◆ **Assigned task**
Copy all the records exactly, but keep the pictures out of your version.

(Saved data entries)
+---+

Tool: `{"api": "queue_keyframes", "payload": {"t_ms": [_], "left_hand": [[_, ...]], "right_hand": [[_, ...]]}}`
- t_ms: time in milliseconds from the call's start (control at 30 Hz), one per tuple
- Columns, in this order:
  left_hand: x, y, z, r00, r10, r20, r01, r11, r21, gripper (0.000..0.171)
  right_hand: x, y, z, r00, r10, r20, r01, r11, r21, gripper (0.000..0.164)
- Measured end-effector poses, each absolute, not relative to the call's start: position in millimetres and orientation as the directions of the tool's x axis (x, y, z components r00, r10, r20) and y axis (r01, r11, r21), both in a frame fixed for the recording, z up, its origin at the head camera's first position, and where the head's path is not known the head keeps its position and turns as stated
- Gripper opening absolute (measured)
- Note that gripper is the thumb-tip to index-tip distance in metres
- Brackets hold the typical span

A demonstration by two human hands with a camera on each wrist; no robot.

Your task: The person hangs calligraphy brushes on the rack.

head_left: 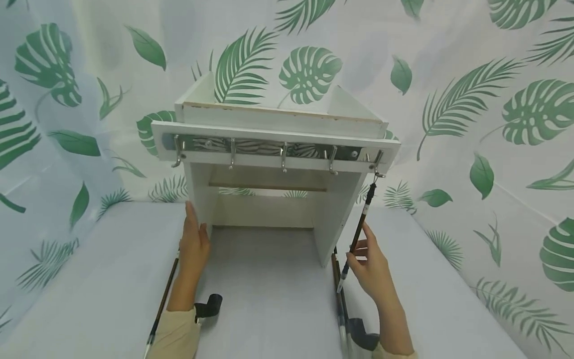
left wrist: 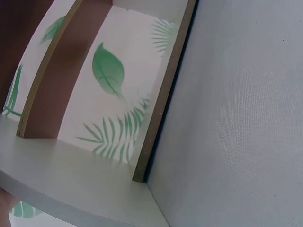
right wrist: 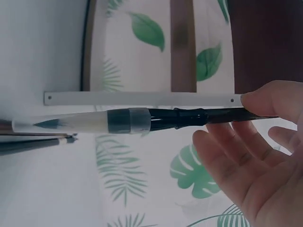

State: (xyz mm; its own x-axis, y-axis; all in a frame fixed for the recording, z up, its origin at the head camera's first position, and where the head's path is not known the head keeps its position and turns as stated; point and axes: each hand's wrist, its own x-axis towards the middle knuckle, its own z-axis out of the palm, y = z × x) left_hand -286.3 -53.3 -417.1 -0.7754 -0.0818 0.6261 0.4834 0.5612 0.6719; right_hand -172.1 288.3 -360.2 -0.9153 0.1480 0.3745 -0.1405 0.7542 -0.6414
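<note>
A white wooden shelf rack (head_left: 282,130) stands on the table, with a row of metal hooks along its front rail. From the rightmost hook (head_left: 377,162) a calligraphy brush (head_left: 360,227) hangs by its loop, tip down. A clear cap (right wrist: 61,122) covers the dark-tipped bristles. My right hand (head_left: 372,267) pinches the brush's dark handle between thumb and fingers. Beside the rack's left side panel (head_left: 197,194) is my left hand (head_left: 194,247), fingers extended upward along its outer face. Only a sliver of that hand (left wrist: 4,205) shows in the left wrist view.
More brushes (head_left: 340,299) lie on the table to the right of the rack, partly behind the right hand's brush. Another brush (head_left: 163,299) lies at the left, beside the left forearm. Leaf-patterned cloth (head_left: 448,99) hangs behind the white tabletop (head_left: 269,289).
</note>
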Motion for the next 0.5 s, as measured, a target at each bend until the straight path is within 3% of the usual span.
{"api": "queue_keyframes", "payload": {"t_ms": [300,500], "left_hand": [[-288,-49,-414,-0.746,-0.090,0.660,0.509,0.562,0.652,0.060],[-289,-50,-413,-0.744,-0.093,0.662,0.504,0.573,0.647,0.059]], "right_hand": [[-173,301,-360,-0.945,0.143,0.294,-0.072,0.785,-0.615,0.074],[-175,307,-365,-0.978,0.158,0.133,0.054,0.816,-0.575,0.071]]}}
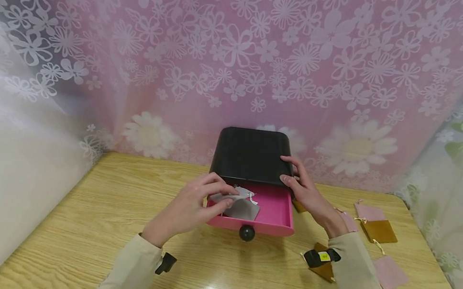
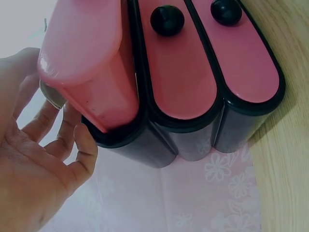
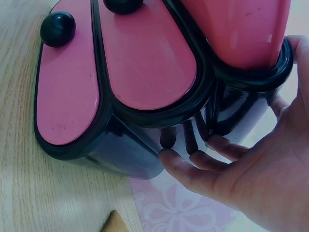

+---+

◆ **Solution**
Tool: `{"api": "queue_keyframes", "payload": {"t_ms": [_], "left_hand": [[_, ...]], "right_hand": [[_, ...]]}}`
- t_ms: time in milliseconds from the call's start (control at 30 Hz), one per tuple
- Columns, in this order:
  left_hand: x, y, z, r00, r10, r20, r01, r11, r21, gripper (0.000..0.171)
  right_hand: x, y, z, r00, r10, r20, r01, r11, r21, gripper (0.000..0.164)
- Measured end-effector poses, each absolute, not relative to the call's start: position in millimetres and orientation as the directions of the tool's x axis (x, y, z components r00, r10, r20) and y axis (r01, r11, r21), both in a frame fixed for the recording, z up, its origin at the head camera's first position, and where the head's path is not known the head keeps its position and turns as stated
- Gripper opening absolute (measured)
- Note that gripper is the thumb-tip to index-tip distance in metres
- Brackets hold the typical span

A demonstration by two human hands with a camera on each wrist; no robot.

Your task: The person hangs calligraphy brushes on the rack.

head_left: 
left wrist: 
right wrist: 

State: (xyz mm; its own x-axis, y-axis; all in a frame fixed for the recording, z up, its origin at the head camera's first position, and where the head's path is not known the head keeps its position and turns as stated; point and axes: each hand's wrist, its own x-axis towards the middle knuckle, its own z-axis out of the palm, y = z × x) left_hand -286.3 -53.3 -417.1 -0.7754 -0.0818 0.6261 0.4834 0.5612 0.6719; right_hand -172.1 288.3 -360.2 -0.9153 0.1480 0.3745 -0.1405 0.7542 -0.6414
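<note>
A white wooden shelf rack (head_left: 282,130) stands on the table, with a row of metal hooks along its front rail. From the rightmost hook (head_left: 377,162) a calligraphy brush (head_left: 360,227) hangs by its loop, tip down. A clear cap (right wrist: 61,122) covers the dark-tipped bristles. My right hand (head_left: 372,267) pinches the brush's dark handle between thumb and fingers. Beside the rack's left side panel (head_left: 197,194) is my left hand (head_left: 194,247), fingers extended upward along its outer face. Only a sliver of that hand (left wrist: 4,205) shows in the left wrist view.
More brushes (head_left: 340,299) lie on the table to the right of the rack, partly behind the right hand's brush. Another brush (head_left: 163,299) lies at the left, beside the left forearm. Leaf-patterned cloth (head_left: 448,99) hangs behind the white tabletop (head_left: 269,289).
</note>
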Motion for the next 0.5 s, as measured, a target at each bend until the straight path is within 3% of the usual span.
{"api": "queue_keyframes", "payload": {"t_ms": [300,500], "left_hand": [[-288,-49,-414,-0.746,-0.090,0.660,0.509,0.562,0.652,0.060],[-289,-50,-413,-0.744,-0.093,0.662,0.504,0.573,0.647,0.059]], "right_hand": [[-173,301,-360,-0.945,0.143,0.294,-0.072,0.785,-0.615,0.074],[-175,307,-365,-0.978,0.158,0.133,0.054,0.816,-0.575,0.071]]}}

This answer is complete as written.